Spurfies

Spurfies: Sparse Surface Reconstruction using Local Geometry Priors

¹Max Planck Institute for Informatics, Saarland Informatics Campus, Germany, ²Saarland University, Saarland Informatrics Campus, Germany

Abstract

We introduce Spurfies, a novel method for sparse-view surface reconstruction that disentangles appearance and geometry information to utilize local geometry priors trained on synthetic data. Recent research heavily focuses on 3D reconstruction using dense multi-view setups, typically requiring hundreds of images. However, these methods often struggle with few-view scenarios. Existing sparse-view reconstruction techniques often rely on multi-view stereo networks that need to learn joint priors for geometry and appearance from a large amount of data. In contrast, we introduce a neural point representation that disentangles geometry and appearance to train a local geometry prior using a subset of the synthetic ShapeNet dataset only. During inference, we utilize this surface prior as additional constraint for surface and appearance reconstruction from sparse input views via differentiable volume rendering, restricting the space of possible solutions. We validate the effectiveness of our method on the DTU dataset and demonstrate that it outperforms previous state of the art by 35% in surface quality while achieving competitive novel view synthesis quality. Moreover, in contrast to previous works, our method can be applied to larger, unbounded scenes, such as Mip-NeRF 360.

Method

Method overview: 1) Preprocess: given a sparse set of input views, we make use of DUSt3R to predict points \(\mathcal{P}\). Representation: The points serve as basis for a neural point representation that stores disentangled features \(\mathbf{f}^a\), \(\mathbf{f}^g\) for geometry and appearance on each point.
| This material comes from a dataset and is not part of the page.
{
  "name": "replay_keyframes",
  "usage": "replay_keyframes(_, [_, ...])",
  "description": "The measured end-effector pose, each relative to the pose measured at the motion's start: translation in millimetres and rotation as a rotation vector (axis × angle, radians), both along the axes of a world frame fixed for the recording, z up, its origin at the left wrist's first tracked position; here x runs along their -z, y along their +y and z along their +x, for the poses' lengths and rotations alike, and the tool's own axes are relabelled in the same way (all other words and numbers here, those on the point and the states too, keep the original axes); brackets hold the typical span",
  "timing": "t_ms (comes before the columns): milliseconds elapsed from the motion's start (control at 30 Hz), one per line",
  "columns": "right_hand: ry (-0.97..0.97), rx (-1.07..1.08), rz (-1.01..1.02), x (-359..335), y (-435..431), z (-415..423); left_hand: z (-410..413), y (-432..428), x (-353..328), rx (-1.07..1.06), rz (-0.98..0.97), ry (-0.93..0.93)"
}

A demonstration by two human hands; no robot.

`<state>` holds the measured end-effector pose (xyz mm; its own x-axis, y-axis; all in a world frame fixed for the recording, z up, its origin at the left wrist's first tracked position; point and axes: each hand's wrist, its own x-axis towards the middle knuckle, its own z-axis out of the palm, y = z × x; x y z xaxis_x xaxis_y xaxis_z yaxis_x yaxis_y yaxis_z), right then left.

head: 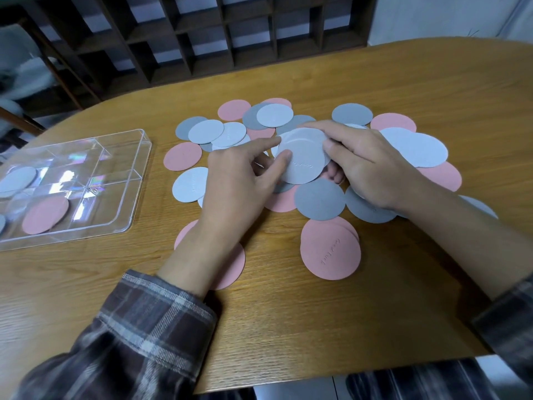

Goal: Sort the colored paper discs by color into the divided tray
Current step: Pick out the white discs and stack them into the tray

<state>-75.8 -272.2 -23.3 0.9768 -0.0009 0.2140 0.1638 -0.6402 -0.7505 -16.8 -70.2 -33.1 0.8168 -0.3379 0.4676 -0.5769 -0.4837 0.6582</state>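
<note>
A loose pile of pink, dark grey and pale blue-grey paper discs (319, 199) covers the middle of the wooden table. Above the pile, both hands hold a small stack of pale discs (304, 157). My left hand (245, 180) pinches its left edge with thumb and forefinger. My right hand (366, 166) grips its right edge, fingers curled over the top. The clear divided tray (135, 180) lies at the left, apart from both hands. It holds a pale disc (17, 180) in a far compartment and a pink disc (46, 215) in a near one.
A large pink disc (330, 249) lies near the front of the pile, and another pink disc (230, 267) sits partly under my left wrist. A dark lattice shelf (202, 39) stands behind the table. The table's front edge (317, 379) is close to my body.
</note>
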Motion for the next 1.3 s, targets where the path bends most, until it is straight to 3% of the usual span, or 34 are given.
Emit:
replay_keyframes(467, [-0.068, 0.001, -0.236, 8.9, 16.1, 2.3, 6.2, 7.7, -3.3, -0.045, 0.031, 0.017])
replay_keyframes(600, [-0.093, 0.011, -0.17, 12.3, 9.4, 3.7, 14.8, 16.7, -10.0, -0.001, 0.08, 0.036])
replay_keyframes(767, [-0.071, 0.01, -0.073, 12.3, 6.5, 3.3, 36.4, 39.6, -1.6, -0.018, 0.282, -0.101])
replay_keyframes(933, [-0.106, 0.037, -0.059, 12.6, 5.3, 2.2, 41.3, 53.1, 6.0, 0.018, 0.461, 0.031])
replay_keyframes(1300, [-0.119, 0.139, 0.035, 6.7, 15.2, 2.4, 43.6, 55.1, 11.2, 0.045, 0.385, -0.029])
Local Prior (top): We learn a local geometry prior \(G_\textnormal{LP}\) & \(G_\textnormal{REG}\) over a subset of shapes from the synthetic ShapeNet dataset by optimizing to predict ground truth SDF. 3) Spurfies (bottom): We make use of the prior for surface reconstruction from sparse images, only optimizing the latent codes \(\mathbf{f}^a, \mathbf{f}^g\) and the color MLPs \(A_\textnormal{LP}\) & \(A_\textnormal{REG}\) to reconstruct images via volume rendering.

Results

DTU

Qualitative mesh reconstruction comparison on DTU. Compared to previous state-of-the-art sparse-view methods, our reconstruction demonstrates superior completeness in regions with less view overlap. Our closest competitor is NeuSurf, which also reconstructs high quality surfaces on the object-centric DTU scenes.

Qualitative comparison. of mesh reconstruction with the point-based mesh reconstruction methods. In contrast to our approach, point-based mesh reconstruction methods often show missing areas, even when initialized with DUST3R point clouds.

Sampled points from the reconstructed mesh on few scans from DTU dataset.

Mip-NeRF 360

Qualitative mesh reconstruction comparison on Mip-NeRF 360. While NeuSurf also produces good results on object-centric scenes it fails on larger, unbounded scenes. In contrast, our local prior generalizes well to Mip-NeRF 360. Please refer to the appendix for additional results.

Analysis

Learned geometry latent codes visualized via PCA. We observe similar features for points with same surface orientations.

We extend our analysis to demonstrate the potential of our optimized geometry latent codes for point cloud clustering. Below fig illustrates this capability using the Stanford bunny model, where we present six distinct clusters derived from these codes.

Clustering of optimized geometry latent codes based on six orientations. The geometry latent codes add local descriptive information to point clouds.